Litecoin’s on-chain metrics have slowed down after its second block reward halving in 2019. However, on a positive note, the network’s active addresses have now surged to an 8-month high of 141,676.
According to data gathered from BitInfoCharts, the number of unique [from or to] addresses per day rose from a low of 34,273 on 1 January.
The active address figures last spiked on 10 August, five days after the scheduled halving, a day when it rose to 262,573. Following the same, the address count declined, apart from one instance on 17 August 2019 when the number of unique addresses shot up to 125,420.
Since then, for the most part, the numbers have been on a decline, similar to other metrics on the Litecoin network. Interestingly, the average transaction value graph had also recorded a mild spike following the aforementioned increase, at press time.
Previously, AMBCrypto had reported a strange network activity behind Litecoin’s active addresses; a pattern was witnessed on 20 August 2019 after James Jager, Project Lead at Binance Academy, first identified the attack.

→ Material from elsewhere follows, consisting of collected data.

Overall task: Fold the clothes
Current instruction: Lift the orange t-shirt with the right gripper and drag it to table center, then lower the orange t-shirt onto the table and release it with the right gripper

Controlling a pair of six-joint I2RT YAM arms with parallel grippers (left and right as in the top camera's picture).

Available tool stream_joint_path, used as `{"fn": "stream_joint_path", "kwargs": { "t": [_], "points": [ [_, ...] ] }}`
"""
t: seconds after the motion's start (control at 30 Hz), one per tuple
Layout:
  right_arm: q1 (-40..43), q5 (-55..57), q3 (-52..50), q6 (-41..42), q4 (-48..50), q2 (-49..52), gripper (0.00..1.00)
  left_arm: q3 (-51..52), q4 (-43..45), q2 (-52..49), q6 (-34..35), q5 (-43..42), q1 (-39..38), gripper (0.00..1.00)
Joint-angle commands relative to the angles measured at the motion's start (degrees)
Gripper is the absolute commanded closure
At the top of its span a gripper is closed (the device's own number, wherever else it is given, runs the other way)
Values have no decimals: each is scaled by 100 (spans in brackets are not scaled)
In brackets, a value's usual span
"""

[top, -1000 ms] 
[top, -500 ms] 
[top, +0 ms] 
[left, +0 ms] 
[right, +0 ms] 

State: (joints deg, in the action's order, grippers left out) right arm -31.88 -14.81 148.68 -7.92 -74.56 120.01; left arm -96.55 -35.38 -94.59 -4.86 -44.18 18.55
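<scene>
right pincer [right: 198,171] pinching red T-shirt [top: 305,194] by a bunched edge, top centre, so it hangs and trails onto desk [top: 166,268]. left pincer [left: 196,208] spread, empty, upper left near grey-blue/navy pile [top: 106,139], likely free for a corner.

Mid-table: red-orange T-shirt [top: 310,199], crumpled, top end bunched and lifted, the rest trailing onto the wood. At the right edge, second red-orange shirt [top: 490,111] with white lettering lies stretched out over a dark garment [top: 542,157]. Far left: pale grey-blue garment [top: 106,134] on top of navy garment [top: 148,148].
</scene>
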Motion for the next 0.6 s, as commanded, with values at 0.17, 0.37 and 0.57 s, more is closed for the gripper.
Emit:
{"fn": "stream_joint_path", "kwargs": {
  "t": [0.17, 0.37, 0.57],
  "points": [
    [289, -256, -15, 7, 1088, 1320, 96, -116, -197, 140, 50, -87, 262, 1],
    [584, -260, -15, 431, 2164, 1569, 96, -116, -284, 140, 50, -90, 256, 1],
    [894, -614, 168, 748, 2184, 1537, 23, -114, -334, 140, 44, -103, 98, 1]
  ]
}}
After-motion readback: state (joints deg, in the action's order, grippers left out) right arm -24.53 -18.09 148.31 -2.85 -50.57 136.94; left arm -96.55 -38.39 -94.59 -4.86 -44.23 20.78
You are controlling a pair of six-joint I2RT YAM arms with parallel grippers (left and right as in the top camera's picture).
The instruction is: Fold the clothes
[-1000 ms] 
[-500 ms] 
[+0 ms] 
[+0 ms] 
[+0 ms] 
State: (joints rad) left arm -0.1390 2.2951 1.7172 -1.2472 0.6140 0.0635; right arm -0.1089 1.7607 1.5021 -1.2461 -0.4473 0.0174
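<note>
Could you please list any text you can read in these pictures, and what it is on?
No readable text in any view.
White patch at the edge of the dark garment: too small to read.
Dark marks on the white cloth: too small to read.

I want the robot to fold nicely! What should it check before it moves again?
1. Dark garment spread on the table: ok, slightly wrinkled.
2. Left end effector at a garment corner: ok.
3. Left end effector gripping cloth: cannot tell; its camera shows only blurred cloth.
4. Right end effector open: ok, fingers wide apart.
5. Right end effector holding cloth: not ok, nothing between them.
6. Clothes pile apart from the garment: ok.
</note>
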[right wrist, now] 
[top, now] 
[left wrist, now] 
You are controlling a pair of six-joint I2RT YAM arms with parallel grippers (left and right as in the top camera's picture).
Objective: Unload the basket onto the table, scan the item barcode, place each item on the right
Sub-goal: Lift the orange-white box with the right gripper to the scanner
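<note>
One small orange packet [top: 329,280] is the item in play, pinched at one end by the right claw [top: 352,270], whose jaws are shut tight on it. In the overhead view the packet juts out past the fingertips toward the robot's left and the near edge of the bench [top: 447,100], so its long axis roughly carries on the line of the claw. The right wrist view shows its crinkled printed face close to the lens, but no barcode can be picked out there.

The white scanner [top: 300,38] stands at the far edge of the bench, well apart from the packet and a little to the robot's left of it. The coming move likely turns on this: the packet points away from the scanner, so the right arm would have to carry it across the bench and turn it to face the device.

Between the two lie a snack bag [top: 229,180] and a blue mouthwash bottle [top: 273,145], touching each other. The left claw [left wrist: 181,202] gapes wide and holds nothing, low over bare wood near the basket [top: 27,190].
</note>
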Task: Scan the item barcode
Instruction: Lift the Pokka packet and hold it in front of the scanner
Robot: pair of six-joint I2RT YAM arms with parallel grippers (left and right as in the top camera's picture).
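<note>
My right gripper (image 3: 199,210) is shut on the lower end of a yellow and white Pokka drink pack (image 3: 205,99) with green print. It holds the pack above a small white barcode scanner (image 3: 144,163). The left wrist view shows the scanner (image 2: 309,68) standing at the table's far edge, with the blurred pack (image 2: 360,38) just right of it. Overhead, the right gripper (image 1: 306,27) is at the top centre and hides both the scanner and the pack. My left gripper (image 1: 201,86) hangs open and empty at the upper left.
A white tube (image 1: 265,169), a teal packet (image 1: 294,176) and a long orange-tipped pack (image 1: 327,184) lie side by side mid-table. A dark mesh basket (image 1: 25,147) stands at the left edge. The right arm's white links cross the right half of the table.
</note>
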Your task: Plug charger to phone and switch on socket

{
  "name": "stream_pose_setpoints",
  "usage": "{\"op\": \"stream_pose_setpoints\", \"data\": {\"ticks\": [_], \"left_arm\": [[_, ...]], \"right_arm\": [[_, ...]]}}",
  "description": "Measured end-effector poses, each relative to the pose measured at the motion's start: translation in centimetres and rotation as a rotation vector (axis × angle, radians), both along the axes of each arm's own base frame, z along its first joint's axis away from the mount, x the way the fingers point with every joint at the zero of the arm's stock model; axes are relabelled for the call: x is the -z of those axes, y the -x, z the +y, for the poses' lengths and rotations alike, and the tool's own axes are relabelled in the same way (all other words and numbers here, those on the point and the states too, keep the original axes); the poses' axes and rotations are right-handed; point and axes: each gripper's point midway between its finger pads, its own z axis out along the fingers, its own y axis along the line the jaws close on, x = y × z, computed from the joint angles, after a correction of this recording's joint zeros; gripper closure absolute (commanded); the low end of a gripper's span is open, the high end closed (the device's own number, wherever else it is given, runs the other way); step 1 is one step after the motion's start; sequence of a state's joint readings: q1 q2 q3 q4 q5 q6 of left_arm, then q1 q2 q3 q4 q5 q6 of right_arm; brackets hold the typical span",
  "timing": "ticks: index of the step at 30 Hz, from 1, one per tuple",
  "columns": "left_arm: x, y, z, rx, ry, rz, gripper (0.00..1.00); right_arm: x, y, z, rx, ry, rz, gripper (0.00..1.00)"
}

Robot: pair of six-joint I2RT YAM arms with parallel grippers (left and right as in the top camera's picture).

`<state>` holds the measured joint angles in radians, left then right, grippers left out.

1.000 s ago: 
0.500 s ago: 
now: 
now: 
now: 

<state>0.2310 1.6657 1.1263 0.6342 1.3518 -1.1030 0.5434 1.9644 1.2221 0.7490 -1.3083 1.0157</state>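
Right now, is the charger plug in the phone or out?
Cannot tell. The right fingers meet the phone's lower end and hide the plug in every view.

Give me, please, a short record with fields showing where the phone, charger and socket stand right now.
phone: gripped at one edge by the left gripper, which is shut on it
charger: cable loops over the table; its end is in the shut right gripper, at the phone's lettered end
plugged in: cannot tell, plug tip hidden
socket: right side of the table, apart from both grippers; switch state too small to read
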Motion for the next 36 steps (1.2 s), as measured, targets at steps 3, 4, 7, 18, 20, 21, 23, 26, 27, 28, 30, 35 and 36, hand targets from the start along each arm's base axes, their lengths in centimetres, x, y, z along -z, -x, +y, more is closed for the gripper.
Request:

Addressing the same, Litecoin.com’s Franklyn Richards had noted that the active address figure spiked to over 70,000 before abruptly dropping back down, resulting in a sawtooth-like pattern.
This behavior continued until January and the latter part of February this year, with brief breakouts, thrice.
Notably, the total number of transactions did not record any surge during the same time period nor did the average value being sent exhibit any signs of a correlation.
A dust attack is essentially when a scammer sends the smallest denomination of crypto [1 Litoshi] to the target wallet. Since the amount sent is pretty much negligible, the victim often never notices it. Hence, the term dust. This is done so that every time the target user makes their next transaction [even with the anonymous tools], the small amount can be tracked by the malicious entities.
After the attack, the Litecoin Foundation had advised its users to use different addresses for transacting funds. Using VPNs to confuse blockchain surveillance tools was also recommended by the Foundation. Further, a victim, who is already under a dust attack may convert all their affected coins into another cryptocurrency to avoid being tracked.